### WHAT THIS TASK INVOLVES
Exactly as written, copy the lines that run from the start of the data below to the line containing "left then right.", both ends included.
── DATASET EXCERPT
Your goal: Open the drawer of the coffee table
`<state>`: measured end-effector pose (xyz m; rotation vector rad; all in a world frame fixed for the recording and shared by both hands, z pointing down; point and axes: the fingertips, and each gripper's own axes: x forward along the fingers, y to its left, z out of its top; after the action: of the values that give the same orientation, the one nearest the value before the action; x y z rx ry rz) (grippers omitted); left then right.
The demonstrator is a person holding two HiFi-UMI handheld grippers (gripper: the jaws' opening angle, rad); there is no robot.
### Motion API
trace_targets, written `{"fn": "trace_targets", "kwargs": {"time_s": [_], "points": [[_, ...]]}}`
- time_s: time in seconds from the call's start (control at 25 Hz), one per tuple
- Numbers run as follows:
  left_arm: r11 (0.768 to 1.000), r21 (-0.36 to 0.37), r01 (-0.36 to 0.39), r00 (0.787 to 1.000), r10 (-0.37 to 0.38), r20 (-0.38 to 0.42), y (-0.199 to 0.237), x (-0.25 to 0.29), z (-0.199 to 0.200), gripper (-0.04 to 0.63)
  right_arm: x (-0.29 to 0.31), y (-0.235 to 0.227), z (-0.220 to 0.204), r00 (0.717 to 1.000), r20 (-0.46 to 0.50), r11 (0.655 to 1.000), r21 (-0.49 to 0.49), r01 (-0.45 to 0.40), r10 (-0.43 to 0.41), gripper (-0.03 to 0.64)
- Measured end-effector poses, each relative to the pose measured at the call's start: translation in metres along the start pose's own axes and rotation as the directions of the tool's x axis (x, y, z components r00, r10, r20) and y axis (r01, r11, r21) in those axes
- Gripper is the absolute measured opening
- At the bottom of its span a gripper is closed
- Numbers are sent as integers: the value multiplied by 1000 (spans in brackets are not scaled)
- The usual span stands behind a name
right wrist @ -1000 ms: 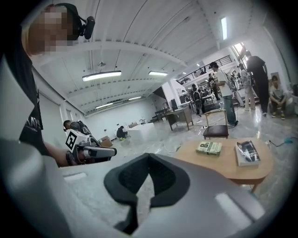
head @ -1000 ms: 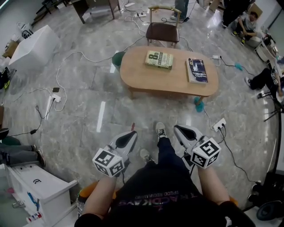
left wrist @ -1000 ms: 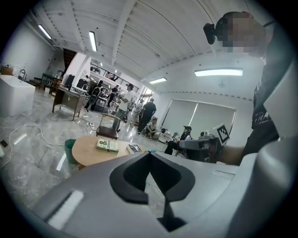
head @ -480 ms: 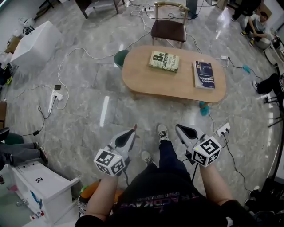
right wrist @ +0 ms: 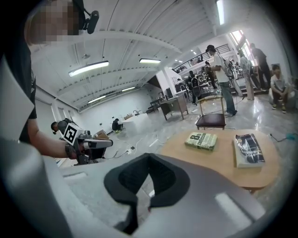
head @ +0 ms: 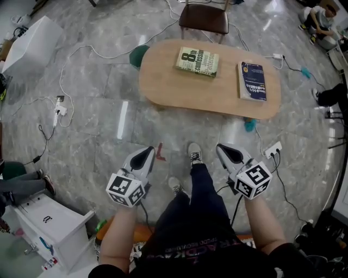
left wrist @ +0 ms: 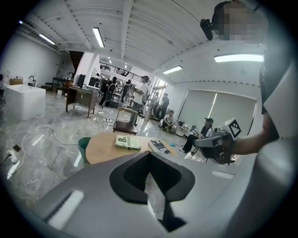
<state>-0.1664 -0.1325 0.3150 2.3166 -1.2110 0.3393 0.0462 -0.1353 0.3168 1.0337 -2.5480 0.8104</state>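
Note:
The oval wooden coffee table (head: 163, 87) stands on the marble floor ahead of me, with a green book (head: 197, 61) and a blue book (head: 253, 81) lying on top. No drawer front shows from here. My left gripper (head: 151, 147) and right gripper (head: 218, 145) are held side by side over the floor, short of the table's near edge, both shut and empty. In the left gripper view the table (left wrist: 100, 148) lies beyond the closed jaws, left of centre. The right gripper view has the table (right wrist: 219, 155) to the right of its jaws.
A chair (head: 204, 16) stands behind the table and a green bin (head: 138, 54) at its left end. Cables and power strips (head: 272, 149) run across the floor. A white cabinet (head: 49, 222) is at lower left. My feet (head: 194, 155) are between the grippers. People sit at the far right.
I have stepped toward the table, which now looks larger and nearer. Both grippers came forward and slightly down together, still shut.

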Motion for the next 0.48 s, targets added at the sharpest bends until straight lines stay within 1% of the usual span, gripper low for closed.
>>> {"fn": "trace_targets", "kwargs": {"time_s": [0.12,0.2,0.32,0.48], "points": [[999,30,-16,1000,16,-9,17,26,-5,6,23,-27,-11,1000,-12,1000,1,-2,2,2],[999,37,-24,1000,24,-5,29,44,-13,6,41,-45,-23,999,-33,1000,-10,-2,1,2],[999,39,-30,1000,30,0,50,68,-31,6,68,-67,-40,999,-53,999,-30,11,-13,2],[998,41,-41,999,42,-7,87,95,-62,6,102,-89,-61,998,-51,999,-37,29,-31,2]]}}
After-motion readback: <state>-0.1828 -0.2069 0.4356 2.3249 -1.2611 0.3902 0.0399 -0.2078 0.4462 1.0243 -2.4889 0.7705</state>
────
### FINAL ANSWER
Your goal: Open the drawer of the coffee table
`<state>`: measured end-effector pose (xyz m; rotation vector rad; all in a world frame fixed for the recording and shared by both hands, z pointing down; point and axes: the fingertips, and each gripper's own axes: x forward along the fingers, y to its left, z out of its top; after the action: of the values that give the same orientation, the one nearest the value before the action; x y z rx ry rz) (grippers omitted); left then right.

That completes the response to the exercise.